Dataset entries
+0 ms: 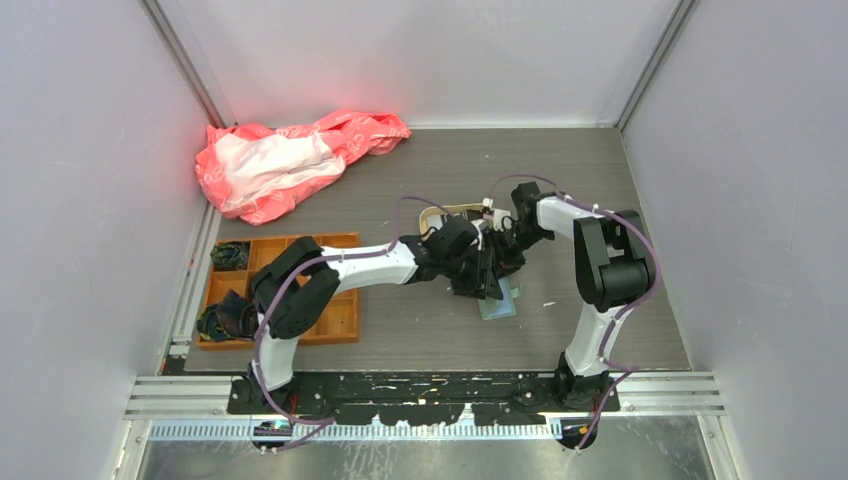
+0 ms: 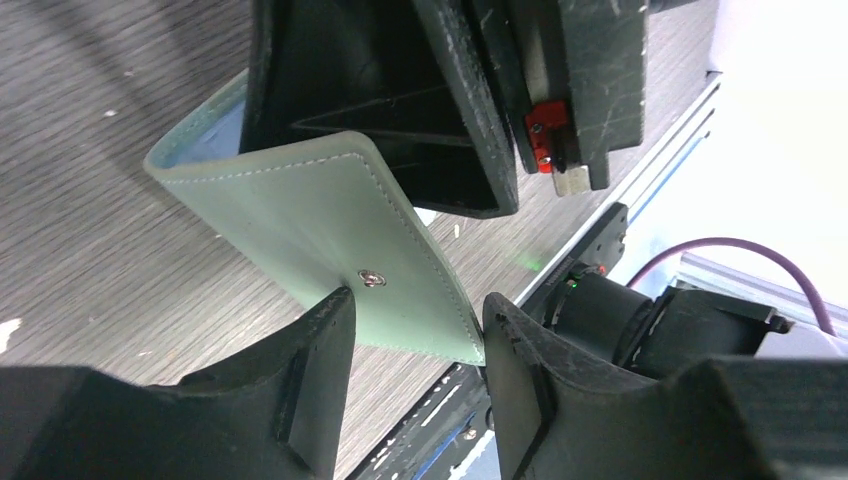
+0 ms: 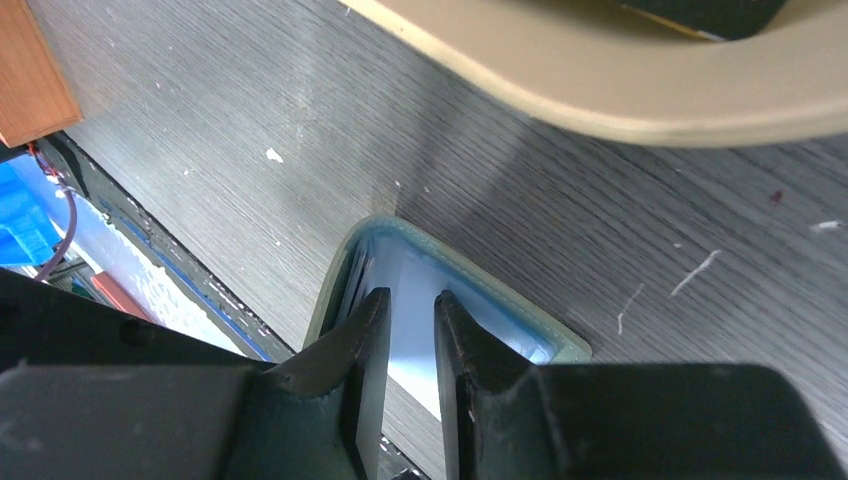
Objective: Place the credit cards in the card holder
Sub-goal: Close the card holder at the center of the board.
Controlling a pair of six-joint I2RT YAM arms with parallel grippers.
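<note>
The card holder (image 1: 500,303) is a sage-green wallet lying on the table between both arms. Its snap flap (image 2: 300,210) stands raised in the left wrist view. My left gripper (image 2: 415,305) is open with the flap's lower corner between its fingertips, touching them. My right gripper (image 3: 405,300) points down into the card holder's pale blue inside (image 3: 410,265), jaws a narrow gap apart with nothing visibly between them. Its black fingers (image 2: 440,120) show behind the flap. In the top view both grippers (image 1: 490,272) crowd over the card holder. The credit cards are hidden.
A beige round-cornered tray (image 3: 620,100) lies just beyond the wallet, mostly hidden under the arms (image 1: 455,209). An orange compartment tray (image 1: 340,322) with dark items sits at the left. A pink and white bag (image 1: 290,160) lies at the back left.
</note>
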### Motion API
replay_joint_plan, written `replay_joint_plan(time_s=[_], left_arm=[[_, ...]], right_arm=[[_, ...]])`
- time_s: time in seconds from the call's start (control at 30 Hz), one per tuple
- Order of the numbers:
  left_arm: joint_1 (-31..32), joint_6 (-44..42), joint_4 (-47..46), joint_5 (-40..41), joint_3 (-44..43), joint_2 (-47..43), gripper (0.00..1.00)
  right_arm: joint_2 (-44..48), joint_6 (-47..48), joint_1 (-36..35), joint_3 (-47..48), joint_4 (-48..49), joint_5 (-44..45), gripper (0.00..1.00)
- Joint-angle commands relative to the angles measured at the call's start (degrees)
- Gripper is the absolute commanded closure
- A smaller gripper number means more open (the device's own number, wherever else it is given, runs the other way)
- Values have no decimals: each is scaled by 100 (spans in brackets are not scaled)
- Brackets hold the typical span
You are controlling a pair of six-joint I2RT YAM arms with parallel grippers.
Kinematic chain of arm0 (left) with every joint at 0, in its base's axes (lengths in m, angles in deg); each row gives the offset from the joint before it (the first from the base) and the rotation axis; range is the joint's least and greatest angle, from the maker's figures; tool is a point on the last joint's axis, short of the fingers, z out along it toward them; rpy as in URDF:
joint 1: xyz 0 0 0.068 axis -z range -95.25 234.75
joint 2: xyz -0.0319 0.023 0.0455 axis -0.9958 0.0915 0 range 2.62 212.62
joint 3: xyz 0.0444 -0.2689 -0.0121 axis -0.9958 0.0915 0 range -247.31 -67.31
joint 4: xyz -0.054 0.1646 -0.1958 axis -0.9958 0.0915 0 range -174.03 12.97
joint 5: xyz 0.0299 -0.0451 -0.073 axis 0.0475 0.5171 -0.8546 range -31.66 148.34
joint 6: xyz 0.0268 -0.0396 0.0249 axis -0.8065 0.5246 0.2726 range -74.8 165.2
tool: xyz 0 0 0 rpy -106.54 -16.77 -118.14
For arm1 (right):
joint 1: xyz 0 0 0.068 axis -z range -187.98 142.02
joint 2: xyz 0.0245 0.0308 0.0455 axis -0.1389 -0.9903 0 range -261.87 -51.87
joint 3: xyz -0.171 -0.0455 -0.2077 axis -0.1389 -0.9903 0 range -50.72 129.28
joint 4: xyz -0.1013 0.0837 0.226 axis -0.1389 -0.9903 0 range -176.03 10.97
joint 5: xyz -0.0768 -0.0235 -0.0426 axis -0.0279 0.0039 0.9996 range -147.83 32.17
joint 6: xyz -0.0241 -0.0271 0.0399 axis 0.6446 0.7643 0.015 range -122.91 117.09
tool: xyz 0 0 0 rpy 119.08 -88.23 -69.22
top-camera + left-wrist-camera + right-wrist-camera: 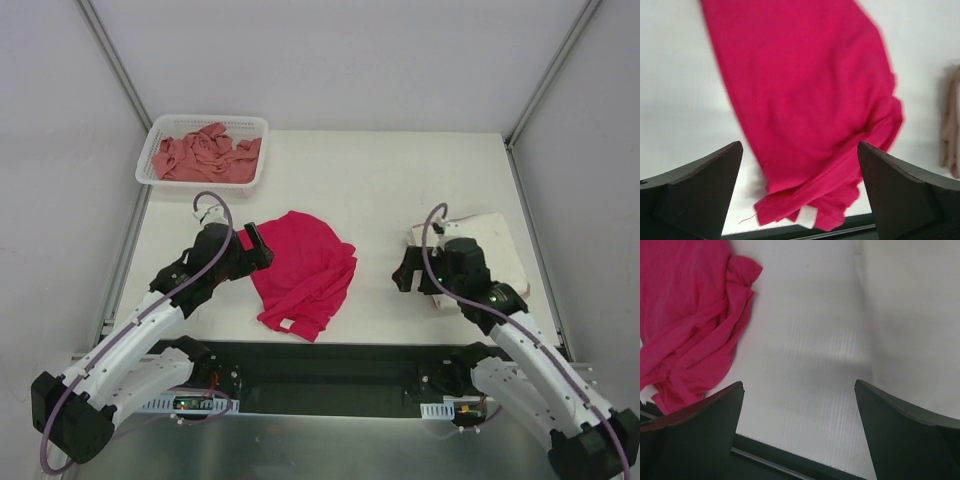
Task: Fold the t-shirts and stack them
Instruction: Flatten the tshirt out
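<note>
Left claw [799,146], right claw [799,384] released; basket [210,119] (salmon shirt [205,155] inside) shows only overhead

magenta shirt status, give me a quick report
Left gripper open, empty, at the magenta shirt edge. Right gripper open, empty, over the table beside it. Shirt crumpled, not folded. Nothing in the way.

red tee [305,268] crumpled center, cream [506,240] right, salmon [205,155] far-left
</note>
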Motion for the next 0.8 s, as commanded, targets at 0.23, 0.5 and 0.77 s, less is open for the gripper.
replay_joint_plan(time_s=[0.23, 0.5, 0.77], left_arm=[[-1726, 558, 715, -63, 437, 786, 1], [-2140, 523, 698, 201, 411, 1085, 1], [-2870, 330, 557, -326, 859, 682, 1]], right_arm=[[-2845, 346, -3898, 2034, 438, 1756, 2], [-5094, 830, -5421, 3701, 694, 1130, 11], [-6134, 857, -5844, 4259, 289, 1535, 26]])
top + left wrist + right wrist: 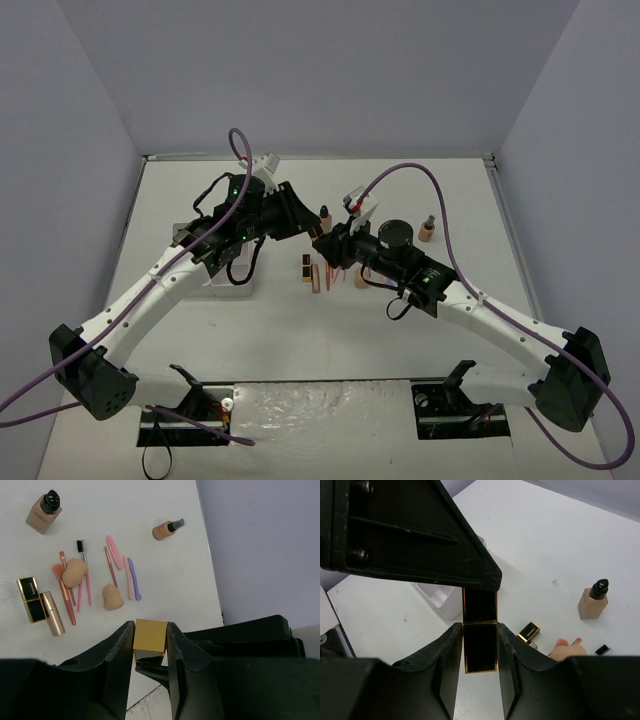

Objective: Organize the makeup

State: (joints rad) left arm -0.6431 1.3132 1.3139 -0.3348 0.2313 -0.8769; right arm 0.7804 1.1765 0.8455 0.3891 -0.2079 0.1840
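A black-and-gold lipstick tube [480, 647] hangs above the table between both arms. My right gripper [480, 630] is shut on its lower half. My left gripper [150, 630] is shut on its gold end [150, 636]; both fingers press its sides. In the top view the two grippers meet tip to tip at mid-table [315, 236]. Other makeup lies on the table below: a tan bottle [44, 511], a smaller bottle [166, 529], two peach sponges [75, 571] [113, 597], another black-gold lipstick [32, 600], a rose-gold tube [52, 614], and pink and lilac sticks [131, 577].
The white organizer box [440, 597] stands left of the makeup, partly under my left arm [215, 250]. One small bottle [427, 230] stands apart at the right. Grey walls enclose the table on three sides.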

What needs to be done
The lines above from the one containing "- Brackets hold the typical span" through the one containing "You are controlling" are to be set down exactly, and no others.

Reply
- Brackets hold the typical span
You are controlling a pair of six-joint I2RT YAM arms with parallel grippers.

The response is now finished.